Features of working with templates in A-Parser
Testing templates
For debugging and testing templates in A-Parser, there is a special tool: Template Testing
Method .format
for arrays
In A-Parser, most of the results are presented in the form of arrays with nested elements. Technically speaking, the results are presented in the form of an array of hashes, where each hash has fixed keys.

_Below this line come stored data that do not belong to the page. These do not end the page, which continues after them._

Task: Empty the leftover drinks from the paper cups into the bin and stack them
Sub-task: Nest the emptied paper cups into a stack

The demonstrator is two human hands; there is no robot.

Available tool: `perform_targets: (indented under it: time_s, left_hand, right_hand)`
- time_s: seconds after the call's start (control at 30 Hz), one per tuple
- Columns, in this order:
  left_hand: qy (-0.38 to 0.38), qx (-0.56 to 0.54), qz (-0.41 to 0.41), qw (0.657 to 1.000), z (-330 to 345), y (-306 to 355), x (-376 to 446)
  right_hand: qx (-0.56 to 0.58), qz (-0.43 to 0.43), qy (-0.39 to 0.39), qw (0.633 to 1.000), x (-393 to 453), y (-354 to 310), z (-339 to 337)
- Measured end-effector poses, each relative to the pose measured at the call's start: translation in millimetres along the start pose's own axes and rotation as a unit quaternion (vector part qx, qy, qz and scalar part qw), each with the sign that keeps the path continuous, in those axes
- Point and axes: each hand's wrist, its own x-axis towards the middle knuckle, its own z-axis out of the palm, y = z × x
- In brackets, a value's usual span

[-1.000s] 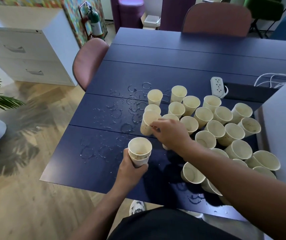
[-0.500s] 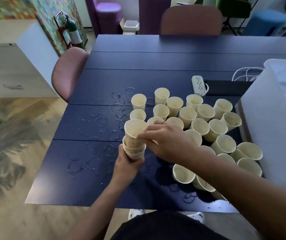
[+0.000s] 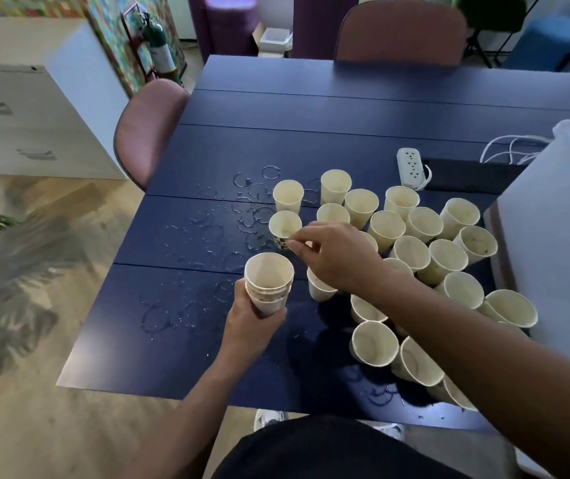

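Several cream paper cups (image 3: pixel 411 233) stand and lie crowded on the right half of the dark blue table (image 3: pixel 276 108). My left hand (image 3: pixel 252 326) grips a short stack of nested cups (image 3: pixel 269 283) upright above the table's near part. My right hand (image 3: pixel 332 255) reaches over the cluster, and its thumb and forefinger pinch the near rim of a single upright cup (image 3: pixel 284 227) at the cluster's left edge. The white bin (image 3: pixel 553 243) stands at the table's right side; its inside is out of sight.
Wet rings (image 3: pixel 228 223) cover the table left of the cups. A white power strip (image 3: pixel 412 166) with cables lies behind the cluster. Pink chairs stand at the left (image 3: pixel 145 129) and far side (image 3: pixel 401 32). A white drawer cabinet (image 3: pixel 27 115) is on the left.
My right hand lifted a cup, set it into the stack in my left hand, then let go and moved forward to another cup's rim. The stack grew by one.
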Motion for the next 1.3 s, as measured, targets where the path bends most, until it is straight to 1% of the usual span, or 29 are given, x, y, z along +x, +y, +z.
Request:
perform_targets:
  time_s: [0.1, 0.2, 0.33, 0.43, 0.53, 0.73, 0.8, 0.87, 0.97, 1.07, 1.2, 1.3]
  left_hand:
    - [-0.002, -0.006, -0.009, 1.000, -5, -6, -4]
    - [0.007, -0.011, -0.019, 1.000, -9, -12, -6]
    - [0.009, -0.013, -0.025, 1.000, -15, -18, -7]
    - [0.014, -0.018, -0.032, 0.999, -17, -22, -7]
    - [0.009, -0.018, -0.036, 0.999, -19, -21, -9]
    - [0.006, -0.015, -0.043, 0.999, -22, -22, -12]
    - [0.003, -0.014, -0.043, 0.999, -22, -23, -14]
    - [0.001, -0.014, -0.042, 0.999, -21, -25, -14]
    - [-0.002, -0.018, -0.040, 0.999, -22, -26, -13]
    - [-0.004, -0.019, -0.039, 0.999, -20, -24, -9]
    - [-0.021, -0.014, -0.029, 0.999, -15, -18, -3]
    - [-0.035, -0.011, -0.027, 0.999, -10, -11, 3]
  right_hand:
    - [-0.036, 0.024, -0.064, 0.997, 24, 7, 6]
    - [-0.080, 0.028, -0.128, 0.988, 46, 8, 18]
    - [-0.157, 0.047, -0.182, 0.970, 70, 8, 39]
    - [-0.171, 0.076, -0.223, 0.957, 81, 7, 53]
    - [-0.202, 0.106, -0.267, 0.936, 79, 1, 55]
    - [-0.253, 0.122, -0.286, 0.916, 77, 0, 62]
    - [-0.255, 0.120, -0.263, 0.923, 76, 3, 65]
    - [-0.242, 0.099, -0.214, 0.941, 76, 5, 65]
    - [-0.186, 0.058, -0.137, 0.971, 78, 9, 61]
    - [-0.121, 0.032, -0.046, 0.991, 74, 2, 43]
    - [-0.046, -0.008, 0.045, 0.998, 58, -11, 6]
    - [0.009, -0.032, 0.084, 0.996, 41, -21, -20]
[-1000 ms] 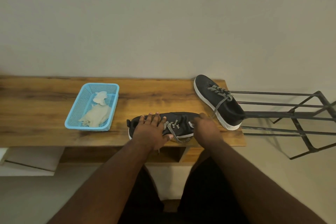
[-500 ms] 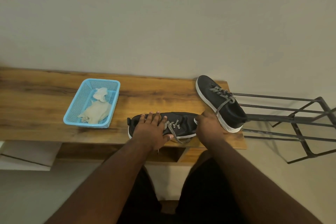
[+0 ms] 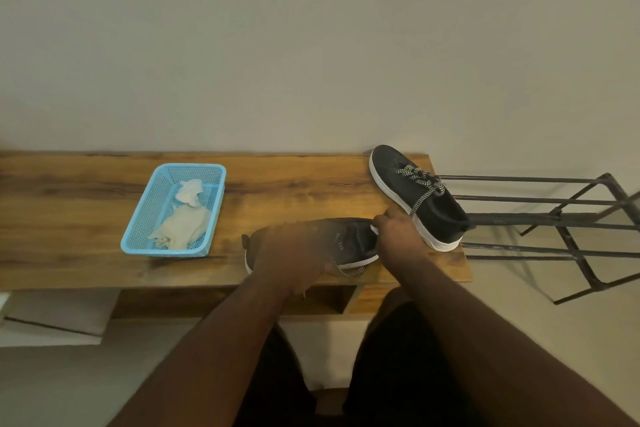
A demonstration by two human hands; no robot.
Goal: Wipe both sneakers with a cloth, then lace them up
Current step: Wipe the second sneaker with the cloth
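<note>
I see my left hand [image 3: 294, 253] blurred over the middle of the near black knit sneaker with a white sole [image 3: 356, 241], and I cannot tell how its fingers lie; my right hand [image 3: 398, 232] curls round that sneaker's toe end, gripping it; a speckled lace [image 3: 348, 272] trails off its front edge on the long wooden bench [image 3: 69, 218]; the second black sneaker [image 3: 415, 198], laced, lies at the bench's right end beside a black metal rack [image 3: 554, 218]; the crumpled pale cloth [image 3: 183, 225] sits in a light blue plastic mesh basket [image 3: 138, 222], well apart to the left
</note>
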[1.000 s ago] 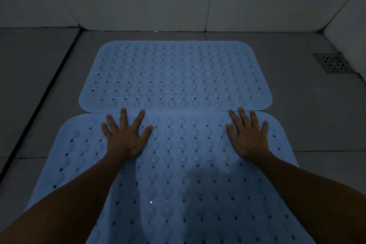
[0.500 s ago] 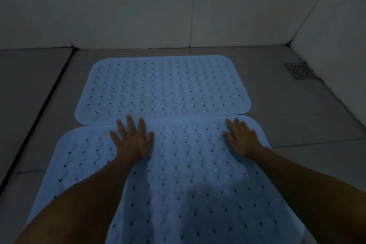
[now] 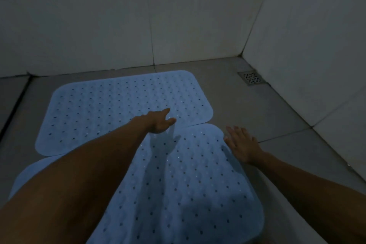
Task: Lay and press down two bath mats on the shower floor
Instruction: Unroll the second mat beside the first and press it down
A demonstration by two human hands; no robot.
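On the grey tiled shower floor (image 3: 247, 109) lay two pale blue perforated rubber mats (image 3: 122, 109); the left hand (image 3: 161, 123) hovered open-fingered, the right hand (image 3: 242, 145) spread at the nearer mat's (image 3: 188, 194) corner.

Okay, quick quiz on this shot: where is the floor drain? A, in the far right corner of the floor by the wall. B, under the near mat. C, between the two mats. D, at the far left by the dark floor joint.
A: the floor drain sits uncovered on the grey floor at the far right, next to the right wall, beyond the far mat and clear of the near mat.
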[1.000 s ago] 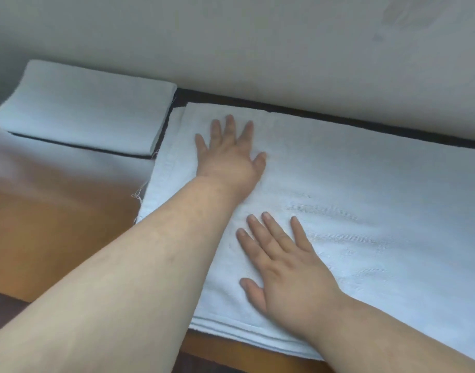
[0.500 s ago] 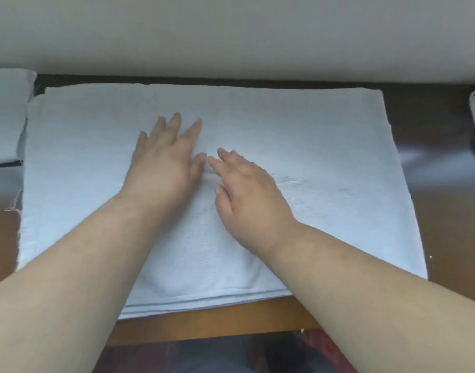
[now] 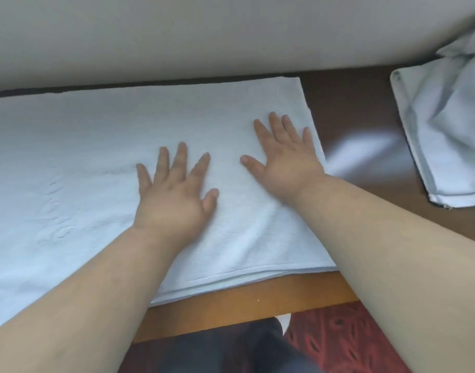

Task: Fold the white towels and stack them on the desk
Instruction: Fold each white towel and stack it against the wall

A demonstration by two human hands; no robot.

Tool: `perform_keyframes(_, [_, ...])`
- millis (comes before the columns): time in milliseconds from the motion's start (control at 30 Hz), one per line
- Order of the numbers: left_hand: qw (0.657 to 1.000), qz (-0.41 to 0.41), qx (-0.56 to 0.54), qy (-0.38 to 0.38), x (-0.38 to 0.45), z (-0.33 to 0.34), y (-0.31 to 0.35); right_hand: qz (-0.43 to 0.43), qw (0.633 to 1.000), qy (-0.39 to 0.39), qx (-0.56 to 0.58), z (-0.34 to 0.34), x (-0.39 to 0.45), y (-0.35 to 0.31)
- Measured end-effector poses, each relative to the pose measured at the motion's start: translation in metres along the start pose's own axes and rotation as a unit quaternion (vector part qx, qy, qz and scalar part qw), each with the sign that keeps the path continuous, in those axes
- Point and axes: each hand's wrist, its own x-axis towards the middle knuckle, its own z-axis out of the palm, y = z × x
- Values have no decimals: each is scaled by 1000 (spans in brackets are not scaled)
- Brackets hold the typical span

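Your desk [image 3: 346, 109] is brown wood, glossy, set against a pale wall. A folded white towel [image 3: 101, 135] lies flat on it, from the left edge of view to right of centre, reaching its front edge. Well apart on the right lies a crumpled towel heap [image 3: 446, 130].

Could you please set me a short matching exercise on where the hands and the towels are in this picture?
Things:
1. left hand
2. right hand
3. rumpled towel
4. desk

Descriptions:
A. lies loose at the far right of the desk
B. flat on the folded towel, close to its right edge
C. flat near the middle of the folded towel
D. brown wood, showing along the near edge

Pairs: 1-C, 2-B, 3-A, 4-D
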Motion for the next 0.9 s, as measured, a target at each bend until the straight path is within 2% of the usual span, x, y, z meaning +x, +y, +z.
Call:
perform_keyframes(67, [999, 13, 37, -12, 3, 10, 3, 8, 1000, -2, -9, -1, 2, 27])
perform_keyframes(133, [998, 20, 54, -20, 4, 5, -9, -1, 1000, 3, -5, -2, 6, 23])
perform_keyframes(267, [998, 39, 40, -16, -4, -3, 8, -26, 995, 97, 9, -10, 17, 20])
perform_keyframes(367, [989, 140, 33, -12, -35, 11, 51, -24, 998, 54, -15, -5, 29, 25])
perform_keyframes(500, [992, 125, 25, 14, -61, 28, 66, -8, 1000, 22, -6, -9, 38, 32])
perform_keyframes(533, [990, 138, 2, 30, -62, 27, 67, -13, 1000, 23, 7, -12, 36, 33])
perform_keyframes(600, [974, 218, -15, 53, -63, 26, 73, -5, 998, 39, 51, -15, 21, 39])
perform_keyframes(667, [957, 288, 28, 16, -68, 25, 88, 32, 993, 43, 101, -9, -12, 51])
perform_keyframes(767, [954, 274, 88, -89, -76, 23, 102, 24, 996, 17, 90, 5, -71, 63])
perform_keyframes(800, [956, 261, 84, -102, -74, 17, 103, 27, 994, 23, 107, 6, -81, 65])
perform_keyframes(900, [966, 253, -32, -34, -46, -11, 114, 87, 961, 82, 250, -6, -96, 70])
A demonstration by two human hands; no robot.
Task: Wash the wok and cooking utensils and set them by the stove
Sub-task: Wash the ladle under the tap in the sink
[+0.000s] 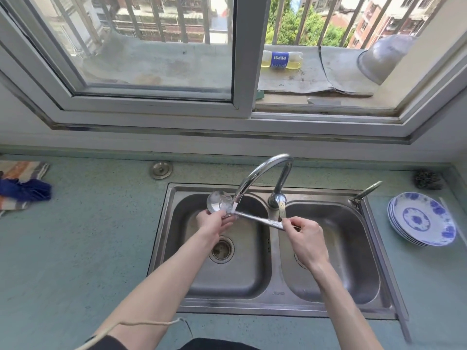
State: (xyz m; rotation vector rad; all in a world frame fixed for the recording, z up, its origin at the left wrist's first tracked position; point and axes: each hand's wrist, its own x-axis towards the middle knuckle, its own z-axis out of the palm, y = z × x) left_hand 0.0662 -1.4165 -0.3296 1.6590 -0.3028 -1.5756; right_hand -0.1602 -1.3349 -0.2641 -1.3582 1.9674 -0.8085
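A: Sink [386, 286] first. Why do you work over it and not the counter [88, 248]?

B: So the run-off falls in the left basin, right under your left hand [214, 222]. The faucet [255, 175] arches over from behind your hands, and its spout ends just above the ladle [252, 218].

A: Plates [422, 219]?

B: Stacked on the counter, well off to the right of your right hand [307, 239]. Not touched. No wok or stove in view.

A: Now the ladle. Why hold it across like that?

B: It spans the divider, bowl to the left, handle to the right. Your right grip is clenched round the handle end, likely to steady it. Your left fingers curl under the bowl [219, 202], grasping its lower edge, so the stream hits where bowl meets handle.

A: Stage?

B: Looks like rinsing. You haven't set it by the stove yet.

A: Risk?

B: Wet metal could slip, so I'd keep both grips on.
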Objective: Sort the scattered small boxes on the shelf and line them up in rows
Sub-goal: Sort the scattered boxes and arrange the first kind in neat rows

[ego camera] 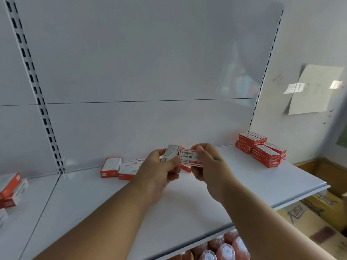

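Both hands are raised above the middle of the white shelf (pixel 187 203), each clamped on a small red-and-white box. The left hand (pixel 159 171) grips a box turned on edge (pixel 170 152), thumb across its lower end, grey printed side facing the camera. The right hand (pixel 208 164) pinches a second box (pixel 189 157) by its right end, its white label face toward the camera with dark lettering and a red strip along the bottom. The two held boxes meet at their near ends. Behind and left of the left hand, a loose group of boxes (pixel 120 168) lies on the shelf at mixed angles, one standing on its side. More red box edges show just below the right-hand box, partly hidden by the fingers. At the rear right corner of the shelf sits a stacked pile of boxes (pixel 261 149), well apart from the hands. On the adjoining shelf section at far left, further boxes (pixel 11 190) are heaped. Cardboard cartons (pixel 309 218) stand below at right, and red-capped bottles (pixel 225 248) show beneath the shelf edge.
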`<state>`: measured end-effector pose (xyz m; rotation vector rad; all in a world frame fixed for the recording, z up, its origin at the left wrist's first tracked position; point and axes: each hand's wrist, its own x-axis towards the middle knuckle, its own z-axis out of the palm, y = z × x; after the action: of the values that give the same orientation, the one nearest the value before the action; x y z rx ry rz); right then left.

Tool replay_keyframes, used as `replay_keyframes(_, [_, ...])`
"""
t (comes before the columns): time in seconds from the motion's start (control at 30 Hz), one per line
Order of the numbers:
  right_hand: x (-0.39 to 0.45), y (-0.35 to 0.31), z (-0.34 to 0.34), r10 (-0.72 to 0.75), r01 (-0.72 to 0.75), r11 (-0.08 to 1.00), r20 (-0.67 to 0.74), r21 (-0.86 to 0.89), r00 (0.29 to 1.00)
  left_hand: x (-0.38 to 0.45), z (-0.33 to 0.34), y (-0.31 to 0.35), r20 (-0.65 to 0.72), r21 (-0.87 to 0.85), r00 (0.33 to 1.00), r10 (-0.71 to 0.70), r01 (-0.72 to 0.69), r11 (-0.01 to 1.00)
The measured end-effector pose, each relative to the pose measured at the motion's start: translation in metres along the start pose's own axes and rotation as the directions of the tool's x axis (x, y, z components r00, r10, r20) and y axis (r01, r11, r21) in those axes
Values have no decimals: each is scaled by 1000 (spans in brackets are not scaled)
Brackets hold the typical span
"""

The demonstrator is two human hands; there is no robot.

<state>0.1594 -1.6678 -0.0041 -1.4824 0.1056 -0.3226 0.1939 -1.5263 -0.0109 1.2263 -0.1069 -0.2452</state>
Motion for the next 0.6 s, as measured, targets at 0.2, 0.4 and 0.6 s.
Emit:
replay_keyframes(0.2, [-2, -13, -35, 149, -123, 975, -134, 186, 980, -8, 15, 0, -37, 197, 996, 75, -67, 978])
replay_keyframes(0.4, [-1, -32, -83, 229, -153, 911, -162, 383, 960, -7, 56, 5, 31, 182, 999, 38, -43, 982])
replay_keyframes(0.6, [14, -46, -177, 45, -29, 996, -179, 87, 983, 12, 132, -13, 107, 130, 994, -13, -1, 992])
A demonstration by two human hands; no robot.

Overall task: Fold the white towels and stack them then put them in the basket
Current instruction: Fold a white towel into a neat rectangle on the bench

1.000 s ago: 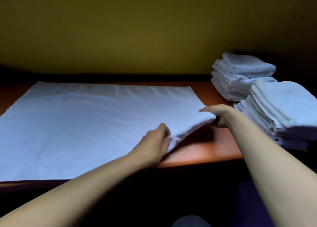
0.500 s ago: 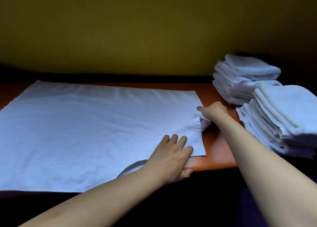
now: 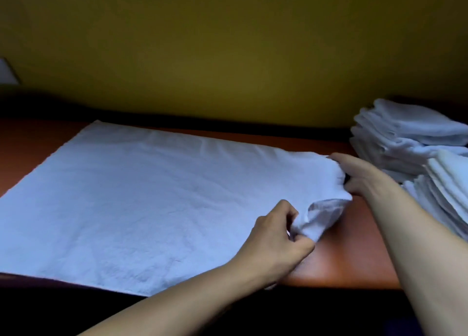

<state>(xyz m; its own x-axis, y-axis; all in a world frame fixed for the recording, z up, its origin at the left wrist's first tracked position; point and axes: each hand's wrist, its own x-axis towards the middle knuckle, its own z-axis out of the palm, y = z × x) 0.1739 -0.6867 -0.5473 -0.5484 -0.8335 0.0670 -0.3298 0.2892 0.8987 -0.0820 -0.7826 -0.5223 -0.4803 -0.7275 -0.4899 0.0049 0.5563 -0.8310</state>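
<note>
A large white towel (image 3: 141, 198) lies spread flat on the orange-brown table (image 3: 354, 259). My left hand (image 3: 276, 242) pinches the towel's near right corner, which is bunched and lifted off the table. My right hand (image 3: 362, 176) grips the far right corner of the same towel. Two stacks of folded white towels stand at the right: a far stack (image 3: 402, 138) and a nearer stack (image 3: 448, 198). No basket is in view.
A yellow-green wall (image 3: 228, 51) rises behind the table. The table's front edge runs below my left hand, with darkness beneath it. Bare tabletop shows between the towel's right edge and the folded stacks.
My left hand lay flat on the towel half a second ago; now it has closed on the near right corner and raised it. My right hand has taken the far right corner.
</note>
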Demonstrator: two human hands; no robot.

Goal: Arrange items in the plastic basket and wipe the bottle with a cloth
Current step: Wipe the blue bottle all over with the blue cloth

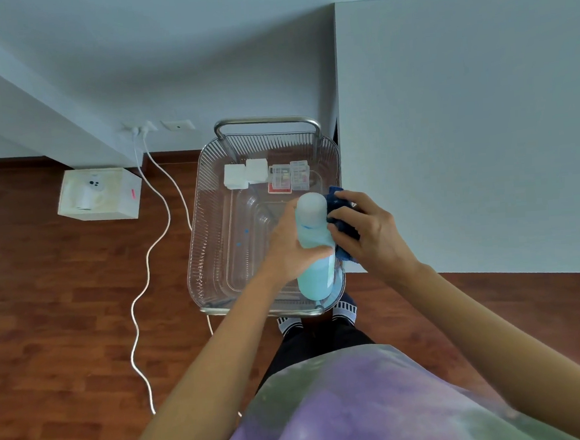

Let's consider this on the example of the SE::Google scraper, it contains an array
$serp
with elements $link
, $anchor
, and $snippet
(and others):
"serp" : [
{
"link" : "http://www.speedtest.net/",
"anchor" : "Speedtest.net by Ookla - The Global Broadband Speed <b>Test</b>",
"snippet" : "<b>Test</b> your Internet connection bandwidth to locations around the world with this <br>interactive broadband speed <b>test</b> from Ookla."
},
{
"link" : "http://www.speakeasy.net/speedtest/",
"anchor" : "Speakeasy Speed <b>Test</b>",
"snippet" : "Speakeasy Speed <b>Test</b> - Broadband Speed <b>Test</b>. Go to MegaPath Speed <b>Test</b> ... <br>02:38:36 PM Your IP: The Speakeasy Speed <b>Test</b> requires Flash v7 or higher."
},
{
"link" : "http://en.wikipedia.org/wiki/Test_cricket",
"anchor" : "<b>Test</b> cricket - Wikipedia, the free encyclopedia",
"snippet" : "<b>Test</b> cricket is the longest form of the sport of cricket. <b>Test</b> matches are played <br>between national representative teams with "<b>Test</b> status", as determined by the ..."
}
]
For convenient traversal and output of data from such an array, the .format
method was created, which allows you to combine all array elements according to a certain format, for example, all links with a line break:
$serp.format('$link\n')
Which will save each link on a new line:
http://www.speedtest.net/
http://www.speakeasy.net/speedtest/
http://en.wikipedia.org/wiki/Test_cricket
Output of snippets:
$serp.format('$snippet\n')
<b>Test</b> your Internet connection bandwidth to locations around the world with this <br>interactive broadband speed <b>test</b> from Ookla.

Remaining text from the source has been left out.